Non-white tornadoes are usually gray to black in appearance and get wider the longer they are on the ground. They pick up everything in their path and destroy it. These tornadoes sound like freight trains, but right before they hit, it will go eerily silent. Then the freight train comes through. If the eye passes over you, it will return to silence. Then the freight train comes again as the other half of the tornado passes over. Most tornadoes follow the paths of rivers. In Tornado Alley there are rivers everywhere, tributaries of the Mississippi River, the largest river in the United States. Tornadoes often accompany thunderstorms which means torrential rain and strong winds. They’ve also been known to accompany flash floods making them particularly deadly.
The first time a person sees a tornado they are usually in awe. That is, they stand there and gawk when they should be ducking for cover. It is best to seek shelter underground. If you can’t, then go to the lowest room in your home to the north side and against the wall. Try to put a blanket or something over you so any broken glass won’t injure you. You can hide under a table, but if the windows blow and the house is sucked up, the table will be sucked up too and you along with it. In North America, the strongest winds come from the north and by crouching against the lowest point on the northernmost wall, you’re averting the winds that will take you up into the tornado. If your basement floods, stick to the first floor. Do not stand in water while trying to avert a tornado during a thunderstorm. You’re more likely to be electrocuted. If you are on the road driving, leave your car and find the largest tree you can. Hold onto that tree. Better yet, anchor yourself to it with a belt or rope. If you can find a concrete culvert, that would be even better, a lifesaver. Culverts are one of the few structures to survive tornadoes intact. (Google what one looks like.) If you have children, strap them to something safe. Holding them in your arms won’t be enough. Trust me. Imagine your kid in your arms in a car crash going 100 mph. You will not be able to hold on.
A tornado watch is when the conditions are right for a tornado. For most people in Tornado Alley that’s all summer. A tornado warning means one has been spotted on the ground near you. “Near” can be as much as 200 miles away which for some states is on the other side of the state. So tornado watches and tornado warnings are not particularly helpful. That’s what this film is about–getting enough data from an actual tornado to create an early warning system to save lives. And if you know anything about Michael Crichton’s writing, he always does meticulous research.
So here’s the plot.
The film begins in 1969 when Jo, the heroine of the film, is a young girl. A tornado comes and her parents take her outside to the root cellar where they hide from the tornado. The door flies open so her dad holds it down while the tornado passes over. Bad idea. The door flies away into the tornado, taking her dad with it.

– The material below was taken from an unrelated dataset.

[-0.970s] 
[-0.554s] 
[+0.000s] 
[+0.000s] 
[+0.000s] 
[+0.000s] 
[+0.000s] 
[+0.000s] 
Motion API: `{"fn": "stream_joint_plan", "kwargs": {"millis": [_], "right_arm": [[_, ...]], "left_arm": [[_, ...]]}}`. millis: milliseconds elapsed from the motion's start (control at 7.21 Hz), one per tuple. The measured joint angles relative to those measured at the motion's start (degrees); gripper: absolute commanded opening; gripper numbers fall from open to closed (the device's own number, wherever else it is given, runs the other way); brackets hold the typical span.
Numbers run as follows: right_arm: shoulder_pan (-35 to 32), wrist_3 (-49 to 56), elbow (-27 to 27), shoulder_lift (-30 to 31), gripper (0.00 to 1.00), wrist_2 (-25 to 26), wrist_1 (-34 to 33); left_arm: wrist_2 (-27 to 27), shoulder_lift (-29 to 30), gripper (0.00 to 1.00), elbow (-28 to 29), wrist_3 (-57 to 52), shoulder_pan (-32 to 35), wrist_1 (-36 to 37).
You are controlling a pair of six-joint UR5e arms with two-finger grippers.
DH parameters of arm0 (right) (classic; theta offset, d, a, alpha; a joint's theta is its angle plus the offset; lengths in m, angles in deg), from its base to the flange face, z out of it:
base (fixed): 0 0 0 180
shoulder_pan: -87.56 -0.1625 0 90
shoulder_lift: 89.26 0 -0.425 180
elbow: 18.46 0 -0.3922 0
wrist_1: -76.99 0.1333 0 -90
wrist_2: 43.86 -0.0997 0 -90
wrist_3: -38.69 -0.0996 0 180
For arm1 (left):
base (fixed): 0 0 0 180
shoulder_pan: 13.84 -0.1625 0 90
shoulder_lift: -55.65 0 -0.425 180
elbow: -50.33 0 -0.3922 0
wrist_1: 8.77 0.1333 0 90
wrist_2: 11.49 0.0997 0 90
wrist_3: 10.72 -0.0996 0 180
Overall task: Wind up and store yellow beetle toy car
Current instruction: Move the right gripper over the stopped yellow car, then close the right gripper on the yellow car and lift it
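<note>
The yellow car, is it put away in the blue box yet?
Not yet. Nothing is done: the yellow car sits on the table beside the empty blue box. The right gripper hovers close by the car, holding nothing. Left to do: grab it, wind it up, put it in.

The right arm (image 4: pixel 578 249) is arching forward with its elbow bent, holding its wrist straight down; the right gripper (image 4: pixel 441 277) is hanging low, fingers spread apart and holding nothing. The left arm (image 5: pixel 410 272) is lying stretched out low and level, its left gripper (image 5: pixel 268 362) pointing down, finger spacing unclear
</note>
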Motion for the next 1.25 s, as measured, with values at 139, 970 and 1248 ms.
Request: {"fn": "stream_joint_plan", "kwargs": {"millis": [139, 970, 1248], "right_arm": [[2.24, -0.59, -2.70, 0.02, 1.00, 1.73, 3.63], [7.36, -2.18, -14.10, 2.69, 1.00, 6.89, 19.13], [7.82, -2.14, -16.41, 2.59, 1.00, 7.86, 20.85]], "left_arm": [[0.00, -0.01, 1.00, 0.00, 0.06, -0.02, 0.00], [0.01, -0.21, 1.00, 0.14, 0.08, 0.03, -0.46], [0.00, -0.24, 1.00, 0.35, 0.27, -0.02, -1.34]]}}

Thirty years later, Jo is a meteorologist who chases tornadoes. She has an excellent team of scientists (mostly grad students) who help her. She and her soon-to-be ex-husband Bill designed a device called Dorothy, a large container that holds hundreds of little flying orbs that will measure wind speed and other metrics from the tornado as it is released into the tornado’s path. After several years, and one marriage, they finally have it completed. They have three prototypes ready to launch.
Sometime in the past few years, Bill left Jo and became a TV weatherman. Now he wants to remarry and comes to see Jo to get her to sign the divorce papers. But he comes on the biggest tornado day of the year. When he sees Dorothy he’s hooked. He drags along his girlfriend, a reproductive therapist, as they chase tornadoes all day. She’s traumatized, realizes he’s still in love with Jo, and leaves him. But Bill, Jo, and their team finally deploy Dorothy.
10 out of 10 stars. Amazing cinematography and CGI. The love interest story was okay, but the tornadoes and the grad students really stole the show. So did Aunt Meg and her beautiful garden sculptures that put even the best wind chime to shame.